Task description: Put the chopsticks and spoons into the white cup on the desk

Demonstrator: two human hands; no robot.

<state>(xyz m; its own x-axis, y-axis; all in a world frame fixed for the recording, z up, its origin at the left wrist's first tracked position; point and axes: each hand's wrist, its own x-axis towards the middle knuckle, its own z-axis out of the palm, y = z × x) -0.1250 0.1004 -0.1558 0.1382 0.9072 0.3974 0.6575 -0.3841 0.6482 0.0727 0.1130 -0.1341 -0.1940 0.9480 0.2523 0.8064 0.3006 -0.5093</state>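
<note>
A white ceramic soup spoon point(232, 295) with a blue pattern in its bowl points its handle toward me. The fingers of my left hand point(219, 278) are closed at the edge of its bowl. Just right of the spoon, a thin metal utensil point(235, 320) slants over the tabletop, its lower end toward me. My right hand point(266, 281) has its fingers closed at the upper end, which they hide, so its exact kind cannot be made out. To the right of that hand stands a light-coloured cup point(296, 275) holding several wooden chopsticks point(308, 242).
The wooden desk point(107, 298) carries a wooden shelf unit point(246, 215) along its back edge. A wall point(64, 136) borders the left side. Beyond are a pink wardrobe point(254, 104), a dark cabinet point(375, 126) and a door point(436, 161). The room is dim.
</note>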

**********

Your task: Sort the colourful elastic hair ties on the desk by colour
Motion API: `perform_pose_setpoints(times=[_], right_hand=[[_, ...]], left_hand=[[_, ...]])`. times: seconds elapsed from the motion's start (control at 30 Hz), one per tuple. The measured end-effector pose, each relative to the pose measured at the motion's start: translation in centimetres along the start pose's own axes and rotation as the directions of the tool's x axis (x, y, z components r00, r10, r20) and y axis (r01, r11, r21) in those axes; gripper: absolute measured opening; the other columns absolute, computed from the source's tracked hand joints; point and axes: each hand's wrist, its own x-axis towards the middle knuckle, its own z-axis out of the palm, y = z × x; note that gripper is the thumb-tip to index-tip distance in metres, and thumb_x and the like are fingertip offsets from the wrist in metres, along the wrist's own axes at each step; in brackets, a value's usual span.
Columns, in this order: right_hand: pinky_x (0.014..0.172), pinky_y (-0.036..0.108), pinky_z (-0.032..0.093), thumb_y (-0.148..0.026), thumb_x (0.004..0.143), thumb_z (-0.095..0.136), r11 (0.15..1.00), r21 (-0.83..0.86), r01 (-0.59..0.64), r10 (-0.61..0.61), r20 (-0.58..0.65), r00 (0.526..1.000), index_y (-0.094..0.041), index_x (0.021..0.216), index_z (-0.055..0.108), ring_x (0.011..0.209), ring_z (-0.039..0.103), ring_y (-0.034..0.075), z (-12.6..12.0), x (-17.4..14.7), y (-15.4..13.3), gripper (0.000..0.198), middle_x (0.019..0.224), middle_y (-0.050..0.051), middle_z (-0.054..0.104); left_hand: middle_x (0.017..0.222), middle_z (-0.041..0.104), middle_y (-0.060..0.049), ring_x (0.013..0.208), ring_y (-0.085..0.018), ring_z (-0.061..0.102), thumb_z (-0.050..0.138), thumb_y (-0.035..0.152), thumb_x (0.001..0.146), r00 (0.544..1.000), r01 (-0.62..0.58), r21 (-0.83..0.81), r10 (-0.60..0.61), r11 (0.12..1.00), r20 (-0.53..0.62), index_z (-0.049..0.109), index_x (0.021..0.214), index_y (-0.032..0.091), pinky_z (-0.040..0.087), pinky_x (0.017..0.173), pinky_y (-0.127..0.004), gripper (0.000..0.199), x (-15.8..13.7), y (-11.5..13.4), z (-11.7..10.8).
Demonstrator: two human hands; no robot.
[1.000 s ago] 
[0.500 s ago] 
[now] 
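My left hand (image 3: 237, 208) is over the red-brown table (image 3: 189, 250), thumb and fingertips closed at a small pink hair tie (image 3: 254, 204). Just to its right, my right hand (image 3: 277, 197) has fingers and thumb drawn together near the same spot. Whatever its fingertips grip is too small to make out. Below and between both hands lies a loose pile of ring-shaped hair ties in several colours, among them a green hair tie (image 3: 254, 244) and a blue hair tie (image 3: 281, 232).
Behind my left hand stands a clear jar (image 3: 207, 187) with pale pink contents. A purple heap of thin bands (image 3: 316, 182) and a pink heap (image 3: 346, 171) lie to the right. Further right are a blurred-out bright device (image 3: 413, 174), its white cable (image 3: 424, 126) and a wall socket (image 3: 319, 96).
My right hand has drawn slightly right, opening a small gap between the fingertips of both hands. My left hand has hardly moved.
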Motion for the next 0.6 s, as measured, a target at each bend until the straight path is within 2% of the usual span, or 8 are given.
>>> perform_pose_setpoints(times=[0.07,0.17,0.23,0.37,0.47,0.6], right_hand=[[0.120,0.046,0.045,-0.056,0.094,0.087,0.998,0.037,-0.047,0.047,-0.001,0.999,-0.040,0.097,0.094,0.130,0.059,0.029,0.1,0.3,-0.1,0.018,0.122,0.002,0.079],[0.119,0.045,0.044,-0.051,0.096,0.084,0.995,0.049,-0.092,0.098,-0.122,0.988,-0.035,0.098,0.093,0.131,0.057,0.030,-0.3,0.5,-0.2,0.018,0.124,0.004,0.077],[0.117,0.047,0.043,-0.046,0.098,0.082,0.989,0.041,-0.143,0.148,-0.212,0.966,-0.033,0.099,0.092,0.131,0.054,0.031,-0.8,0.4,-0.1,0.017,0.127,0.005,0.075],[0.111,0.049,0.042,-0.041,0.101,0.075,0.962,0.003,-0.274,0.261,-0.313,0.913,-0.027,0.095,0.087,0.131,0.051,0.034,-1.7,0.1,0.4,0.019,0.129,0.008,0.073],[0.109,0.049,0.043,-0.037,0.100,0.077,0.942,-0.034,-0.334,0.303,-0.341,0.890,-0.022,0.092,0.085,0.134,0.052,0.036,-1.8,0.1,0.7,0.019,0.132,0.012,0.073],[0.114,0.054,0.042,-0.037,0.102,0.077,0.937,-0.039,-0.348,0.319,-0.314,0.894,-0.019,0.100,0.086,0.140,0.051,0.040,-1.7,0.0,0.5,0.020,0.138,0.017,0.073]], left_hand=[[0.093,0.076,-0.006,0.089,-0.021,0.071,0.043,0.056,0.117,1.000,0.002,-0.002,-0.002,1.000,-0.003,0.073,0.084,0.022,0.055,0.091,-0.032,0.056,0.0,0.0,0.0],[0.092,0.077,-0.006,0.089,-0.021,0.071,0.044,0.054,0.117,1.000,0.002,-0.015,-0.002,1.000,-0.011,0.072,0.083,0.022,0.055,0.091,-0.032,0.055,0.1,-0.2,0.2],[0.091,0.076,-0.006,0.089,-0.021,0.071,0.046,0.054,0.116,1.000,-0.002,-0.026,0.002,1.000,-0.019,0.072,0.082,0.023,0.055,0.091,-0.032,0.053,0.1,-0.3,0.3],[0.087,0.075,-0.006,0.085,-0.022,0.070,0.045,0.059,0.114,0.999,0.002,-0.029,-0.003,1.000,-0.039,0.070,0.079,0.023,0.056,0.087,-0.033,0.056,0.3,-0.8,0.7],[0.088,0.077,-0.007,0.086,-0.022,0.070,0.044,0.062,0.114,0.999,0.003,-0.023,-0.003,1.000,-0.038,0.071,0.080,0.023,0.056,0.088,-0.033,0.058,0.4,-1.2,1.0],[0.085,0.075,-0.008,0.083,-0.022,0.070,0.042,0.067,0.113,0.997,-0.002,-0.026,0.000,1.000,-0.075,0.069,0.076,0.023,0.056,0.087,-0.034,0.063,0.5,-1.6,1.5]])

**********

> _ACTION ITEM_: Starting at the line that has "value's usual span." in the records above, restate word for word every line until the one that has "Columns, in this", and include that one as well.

> _EXERCISE RESULT_:
Motion API: `perform_pose_setpoints(times=[_], right_hand=[[_, ...]], left_hand=[[_, ...]])`. times: seconds elapsed from the motion's start (control at 30 Hz), one per tuple. The measured end-effector pose, each relative to the pose measured at the motion's start: translation in centimetres along the start pose's own axes and rotation as the directions of the tool's x axis (x, y, z components r00, r10, r20) and y axis (r01, r11, r21) in those axes; gripper: absolute measured opening; the other columns absolute, computed from the source's tracked hand joints; point and axes: each hand's wrist, its own x-axis towards the middle knuckle, its own z-axis out of the palm, y = z × x; note that gripper is the thumb-tip to index-tip distance in metres, and thumb_x and the like are fingertip offsets from the wrist in metres, along the wrist's own axes at each step; in brackets, a value's usual span.
Columns, in this order: right_hand: pinky_x (0.014..0.172), pinky_y (-0.036..0.108), pinky_z (-0.032..0.093), thumb_y (-0.148..0.026), thumb_x (0.004..0.143), thumb_z (-0.095..0.136), r11 (0.15..1.00), r21 (-0.83..0.86), r01 (-0.59..0.64), r10 (-0.61..0.61), r20 (-0.58..0.65), r00 (0.526..1.000), index_y (-0.094..0.041), index_x (0.021..0.216), index_z (-0.055..0.108), ring_x (0.011..0.209), ring_z (-0.039..0.103), ring_y (-0.034..0.075), z (-12.6..12.0), x (-17.4..14.7), y (-15.4..13.3), gripper (0.000..0.198), middle_x (0.019..0.224), middle_y (-0.050..0.051), middle_z (-0.054..0.104); left_hand: middle_x (0.017..0.222), middle_z (-0.041..0.104), middle_y (-0.060..0.049), ring_x (0.013..0.208), ring_y (-0.085..0.018), ring_z (-0.061..0.102), thumb_z (-0.050..0.138), thumb_y (-0.035..0.152), thumb_x (0.001..0.146), r00 (0.544..1.000), r01 (-0.62..0.58), r21 (-0.83..0.81), r10 (-0.60..0.61), r11 (0.12..1.00), r20 (-0.53..0.62), index_z (-0.049..0.109), index_x (0.021..0.214), index_y (-0.032..0.091), pinky_z (-0.040..0.087), pinky_x (0.017..0.173), pinky_y (-0.127..0.004), gripper (0.000..0.199), x (-15.8..13.7), y (-11.5..13.4), z (-11.7..10.8).

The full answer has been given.